• [Required action]
With both ends included, repeat exactly the lines of the entries below from the one containing "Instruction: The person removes" down to the one containing "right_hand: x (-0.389", and no others.

───── Data records ─────

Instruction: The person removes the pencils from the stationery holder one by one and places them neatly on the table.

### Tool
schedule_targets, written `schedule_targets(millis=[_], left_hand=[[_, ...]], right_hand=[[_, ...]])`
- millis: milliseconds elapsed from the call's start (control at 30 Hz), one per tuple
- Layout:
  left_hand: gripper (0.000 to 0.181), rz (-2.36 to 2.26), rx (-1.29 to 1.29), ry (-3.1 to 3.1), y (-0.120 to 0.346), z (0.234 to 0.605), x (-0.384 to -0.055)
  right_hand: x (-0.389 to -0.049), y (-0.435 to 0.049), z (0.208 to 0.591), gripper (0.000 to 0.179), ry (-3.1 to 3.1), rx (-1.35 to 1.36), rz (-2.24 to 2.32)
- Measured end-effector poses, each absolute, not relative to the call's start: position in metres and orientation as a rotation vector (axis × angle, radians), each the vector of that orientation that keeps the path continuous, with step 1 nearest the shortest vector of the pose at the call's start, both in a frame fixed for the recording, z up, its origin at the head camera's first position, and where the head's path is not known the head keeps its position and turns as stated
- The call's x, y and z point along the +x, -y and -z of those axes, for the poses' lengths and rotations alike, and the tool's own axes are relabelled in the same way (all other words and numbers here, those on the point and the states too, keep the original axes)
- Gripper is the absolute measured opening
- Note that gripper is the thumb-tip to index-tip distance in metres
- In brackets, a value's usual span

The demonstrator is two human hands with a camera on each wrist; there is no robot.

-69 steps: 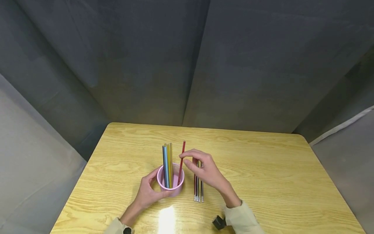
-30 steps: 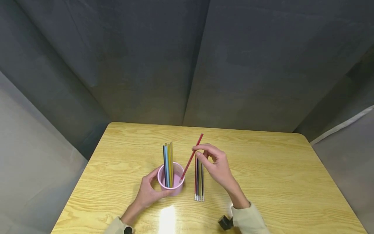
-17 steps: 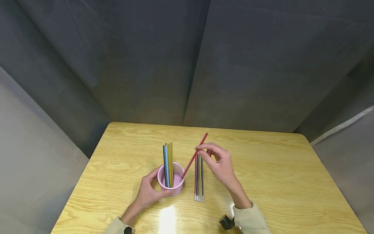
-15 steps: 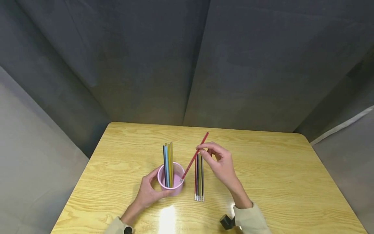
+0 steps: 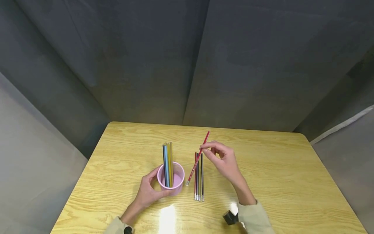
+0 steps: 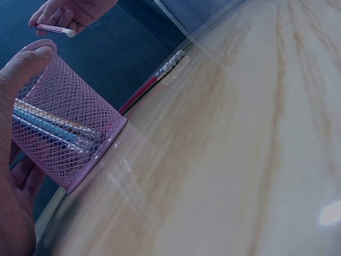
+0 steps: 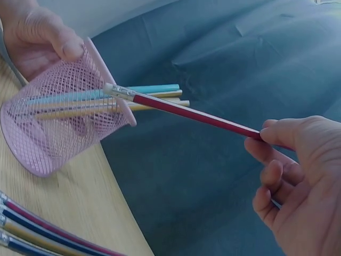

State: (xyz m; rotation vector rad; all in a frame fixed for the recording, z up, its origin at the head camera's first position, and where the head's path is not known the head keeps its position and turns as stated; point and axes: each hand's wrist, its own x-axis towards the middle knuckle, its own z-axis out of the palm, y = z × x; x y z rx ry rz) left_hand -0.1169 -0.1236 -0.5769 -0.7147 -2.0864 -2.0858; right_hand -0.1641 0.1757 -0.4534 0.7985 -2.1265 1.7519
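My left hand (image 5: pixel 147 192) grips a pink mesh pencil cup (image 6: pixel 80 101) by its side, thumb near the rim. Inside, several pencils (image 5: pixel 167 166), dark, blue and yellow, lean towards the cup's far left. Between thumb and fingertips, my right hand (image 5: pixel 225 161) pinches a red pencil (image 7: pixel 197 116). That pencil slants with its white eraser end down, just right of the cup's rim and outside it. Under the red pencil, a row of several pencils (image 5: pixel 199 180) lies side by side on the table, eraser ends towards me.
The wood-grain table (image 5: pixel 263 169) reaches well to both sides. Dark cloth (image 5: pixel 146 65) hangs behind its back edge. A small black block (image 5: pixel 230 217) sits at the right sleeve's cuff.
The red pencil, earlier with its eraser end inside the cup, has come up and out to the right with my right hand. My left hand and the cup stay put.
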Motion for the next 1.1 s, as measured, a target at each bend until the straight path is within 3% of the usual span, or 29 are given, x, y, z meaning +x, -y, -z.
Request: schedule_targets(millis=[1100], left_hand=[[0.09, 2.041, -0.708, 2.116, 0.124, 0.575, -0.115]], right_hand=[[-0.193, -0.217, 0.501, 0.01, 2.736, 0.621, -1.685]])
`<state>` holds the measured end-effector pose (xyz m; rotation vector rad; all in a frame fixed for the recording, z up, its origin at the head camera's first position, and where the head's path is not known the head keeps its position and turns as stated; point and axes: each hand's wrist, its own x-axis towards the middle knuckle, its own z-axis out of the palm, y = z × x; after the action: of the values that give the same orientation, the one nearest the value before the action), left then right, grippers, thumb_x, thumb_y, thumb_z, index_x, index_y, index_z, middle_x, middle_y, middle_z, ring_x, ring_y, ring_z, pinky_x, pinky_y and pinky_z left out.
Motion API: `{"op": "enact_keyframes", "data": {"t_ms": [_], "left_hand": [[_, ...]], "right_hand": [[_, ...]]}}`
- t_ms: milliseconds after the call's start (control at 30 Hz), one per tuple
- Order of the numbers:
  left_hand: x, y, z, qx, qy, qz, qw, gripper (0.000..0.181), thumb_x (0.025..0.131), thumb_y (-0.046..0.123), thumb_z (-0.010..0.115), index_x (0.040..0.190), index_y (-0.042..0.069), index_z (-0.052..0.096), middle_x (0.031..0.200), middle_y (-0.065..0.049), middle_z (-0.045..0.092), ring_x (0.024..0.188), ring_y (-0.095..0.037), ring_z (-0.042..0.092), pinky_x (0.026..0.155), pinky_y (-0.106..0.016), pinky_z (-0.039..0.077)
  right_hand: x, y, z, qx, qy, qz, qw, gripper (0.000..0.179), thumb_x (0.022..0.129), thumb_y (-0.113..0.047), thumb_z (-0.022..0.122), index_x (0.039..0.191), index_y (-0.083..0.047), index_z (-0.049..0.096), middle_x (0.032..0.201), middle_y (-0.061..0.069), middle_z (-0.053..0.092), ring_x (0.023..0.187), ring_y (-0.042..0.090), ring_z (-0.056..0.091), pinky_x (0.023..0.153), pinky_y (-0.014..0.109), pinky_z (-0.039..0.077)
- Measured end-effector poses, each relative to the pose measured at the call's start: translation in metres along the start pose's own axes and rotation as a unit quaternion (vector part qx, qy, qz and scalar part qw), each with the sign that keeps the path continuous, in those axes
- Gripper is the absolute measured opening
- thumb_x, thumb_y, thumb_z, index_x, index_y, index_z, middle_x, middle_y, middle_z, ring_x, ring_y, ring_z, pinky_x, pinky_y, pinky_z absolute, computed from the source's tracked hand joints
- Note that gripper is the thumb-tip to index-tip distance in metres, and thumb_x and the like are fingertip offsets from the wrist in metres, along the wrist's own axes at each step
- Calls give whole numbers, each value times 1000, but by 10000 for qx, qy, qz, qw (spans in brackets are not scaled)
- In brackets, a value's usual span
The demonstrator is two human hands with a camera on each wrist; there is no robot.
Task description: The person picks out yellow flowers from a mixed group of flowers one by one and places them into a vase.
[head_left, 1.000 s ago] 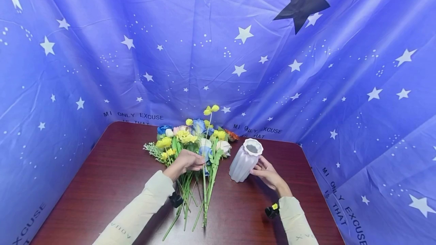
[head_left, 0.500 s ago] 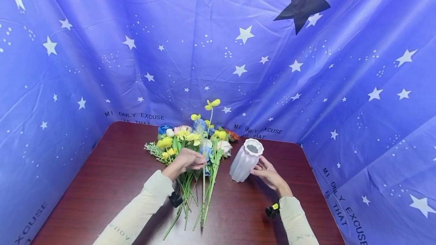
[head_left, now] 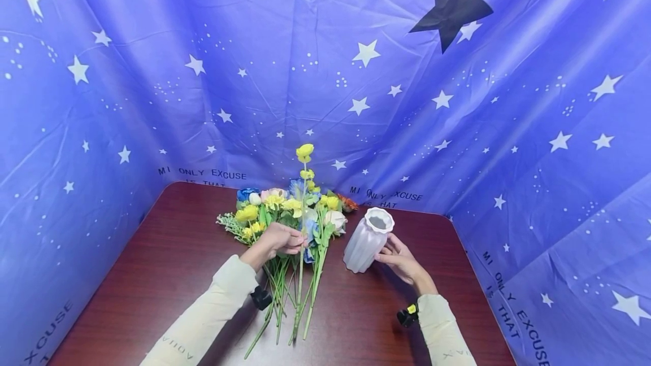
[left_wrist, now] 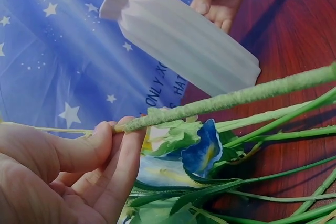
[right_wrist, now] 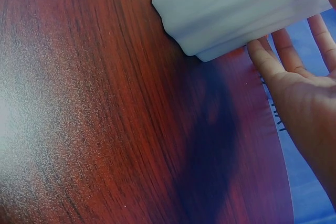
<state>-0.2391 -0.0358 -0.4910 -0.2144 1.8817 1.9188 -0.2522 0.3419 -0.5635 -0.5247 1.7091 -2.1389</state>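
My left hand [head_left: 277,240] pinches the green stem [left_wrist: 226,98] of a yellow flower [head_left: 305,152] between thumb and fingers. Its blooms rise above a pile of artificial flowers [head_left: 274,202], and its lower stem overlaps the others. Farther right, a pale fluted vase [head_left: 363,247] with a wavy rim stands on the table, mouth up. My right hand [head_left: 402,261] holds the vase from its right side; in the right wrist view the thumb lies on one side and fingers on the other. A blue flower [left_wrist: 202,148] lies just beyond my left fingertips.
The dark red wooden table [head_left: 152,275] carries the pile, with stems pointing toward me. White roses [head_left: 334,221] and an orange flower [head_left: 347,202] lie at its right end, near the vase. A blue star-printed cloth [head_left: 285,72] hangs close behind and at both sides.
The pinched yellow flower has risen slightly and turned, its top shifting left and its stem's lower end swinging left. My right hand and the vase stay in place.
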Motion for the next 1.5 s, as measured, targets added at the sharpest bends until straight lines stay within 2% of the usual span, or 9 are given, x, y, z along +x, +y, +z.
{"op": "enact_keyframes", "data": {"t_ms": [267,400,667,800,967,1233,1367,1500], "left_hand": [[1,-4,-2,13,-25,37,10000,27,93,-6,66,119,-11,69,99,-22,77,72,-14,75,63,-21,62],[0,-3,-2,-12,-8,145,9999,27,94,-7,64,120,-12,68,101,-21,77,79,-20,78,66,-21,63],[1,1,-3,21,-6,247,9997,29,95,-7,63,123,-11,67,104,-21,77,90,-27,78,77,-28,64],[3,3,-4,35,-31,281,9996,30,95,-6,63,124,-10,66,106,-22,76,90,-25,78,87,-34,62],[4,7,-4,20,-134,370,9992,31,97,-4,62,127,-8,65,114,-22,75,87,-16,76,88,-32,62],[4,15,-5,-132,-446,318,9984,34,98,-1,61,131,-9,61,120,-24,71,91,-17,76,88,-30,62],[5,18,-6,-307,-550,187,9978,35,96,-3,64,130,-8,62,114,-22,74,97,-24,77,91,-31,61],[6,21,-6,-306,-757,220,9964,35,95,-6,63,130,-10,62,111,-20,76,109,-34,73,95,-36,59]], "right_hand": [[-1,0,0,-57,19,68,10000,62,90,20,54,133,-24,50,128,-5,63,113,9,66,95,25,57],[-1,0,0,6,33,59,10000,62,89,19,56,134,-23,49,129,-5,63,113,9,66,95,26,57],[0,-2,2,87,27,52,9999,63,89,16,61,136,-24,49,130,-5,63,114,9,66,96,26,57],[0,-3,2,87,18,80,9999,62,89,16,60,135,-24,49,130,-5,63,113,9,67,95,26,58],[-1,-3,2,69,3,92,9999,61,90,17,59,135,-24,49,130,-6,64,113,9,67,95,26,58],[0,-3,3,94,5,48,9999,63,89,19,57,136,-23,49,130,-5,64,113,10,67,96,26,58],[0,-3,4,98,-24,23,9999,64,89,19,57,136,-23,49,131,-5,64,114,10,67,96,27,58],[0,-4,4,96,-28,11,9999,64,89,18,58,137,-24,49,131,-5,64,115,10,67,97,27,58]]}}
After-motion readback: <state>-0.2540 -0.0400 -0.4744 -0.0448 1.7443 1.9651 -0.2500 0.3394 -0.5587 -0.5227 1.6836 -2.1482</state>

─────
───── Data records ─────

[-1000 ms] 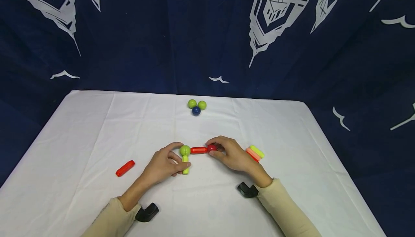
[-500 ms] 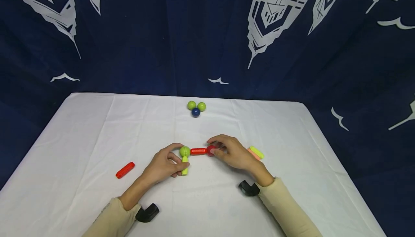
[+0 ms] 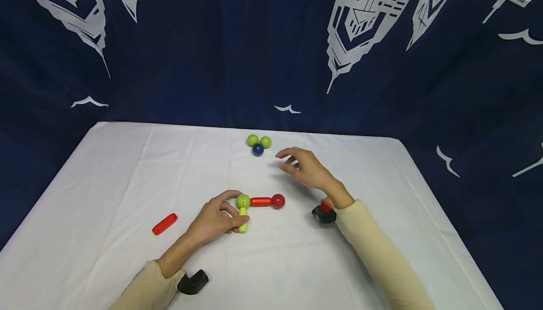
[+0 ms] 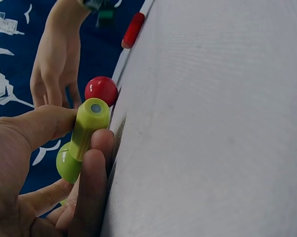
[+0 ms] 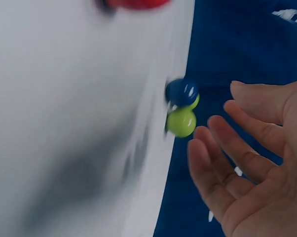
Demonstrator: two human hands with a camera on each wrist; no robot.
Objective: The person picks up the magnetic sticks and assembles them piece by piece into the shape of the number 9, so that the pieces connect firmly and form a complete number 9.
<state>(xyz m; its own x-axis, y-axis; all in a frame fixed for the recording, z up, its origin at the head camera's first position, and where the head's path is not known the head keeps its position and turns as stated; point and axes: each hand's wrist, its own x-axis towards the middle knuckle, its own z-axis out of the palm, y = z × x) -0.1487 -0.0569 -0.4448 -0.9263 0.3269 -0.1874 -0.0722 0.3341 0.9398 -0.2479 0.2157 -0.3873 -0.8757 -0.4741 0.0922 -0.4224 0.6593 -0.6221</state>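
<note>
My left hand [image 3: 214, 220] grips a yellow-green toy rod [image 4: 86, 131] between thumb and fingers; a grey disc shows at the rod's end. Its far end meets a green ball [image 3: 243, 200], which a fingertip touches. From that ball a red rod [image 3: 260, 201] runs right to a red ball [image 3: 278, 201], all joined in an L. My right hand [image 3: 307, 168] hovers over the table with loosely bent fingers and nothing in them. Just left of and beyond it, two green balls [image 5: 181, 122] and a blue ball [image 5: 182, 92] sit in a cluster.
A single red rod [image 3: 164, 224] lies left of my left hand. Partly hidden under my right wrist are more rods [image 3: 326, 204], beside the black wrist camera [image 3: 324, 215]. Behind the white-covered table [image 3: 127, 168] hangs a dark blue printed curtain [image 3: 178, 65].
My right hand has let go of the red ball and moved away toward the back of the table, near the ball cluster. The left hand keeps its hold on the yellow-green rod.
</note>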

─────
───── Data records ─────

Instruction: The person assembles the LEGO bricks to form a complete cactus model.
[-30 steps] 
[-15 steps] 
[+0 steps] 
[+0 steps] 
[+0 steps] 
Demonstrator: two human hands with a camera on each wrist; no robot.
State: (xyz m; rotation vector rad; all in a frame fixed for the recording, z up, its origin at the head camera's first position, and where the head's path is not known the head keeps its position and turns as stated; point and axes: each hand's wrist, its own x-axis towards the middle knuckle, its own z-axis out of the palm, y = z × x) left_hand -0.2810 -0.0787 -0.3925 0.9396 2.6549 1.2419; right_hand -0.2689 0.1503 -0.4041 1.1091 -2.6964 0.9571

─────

• [Task response]
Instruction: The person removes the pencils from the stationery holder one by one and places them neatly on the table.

### Tool
schedule_targets, written `schedule_targets(millis=[_], left_hand=[[_, ...]], right_hand=[[_, ...]])`
- millis: milliseconds elapsed from the call's start (control at 30 Hz), one per tuple
- Layout:
  left_hand: gripper (0.000 to 0.181), rz (-2.36 to 2.26), rx (-1.29 to 1.29), ry (-3.1 to 3.1), y (-0.120 to 0.346), z (0.234 to 0.605), x (-0.384 to -0.055)
  right_hand: x (-0.389 to -0.049), y (-0.435 to 0.049), z (0.208 to 0.591), gripper (0.000 to 0.179), ry (-3.1 to 3.1), rx (-1.35 to 1.36), rz (-2.24 to 2.32)

The work on this exercise is complete.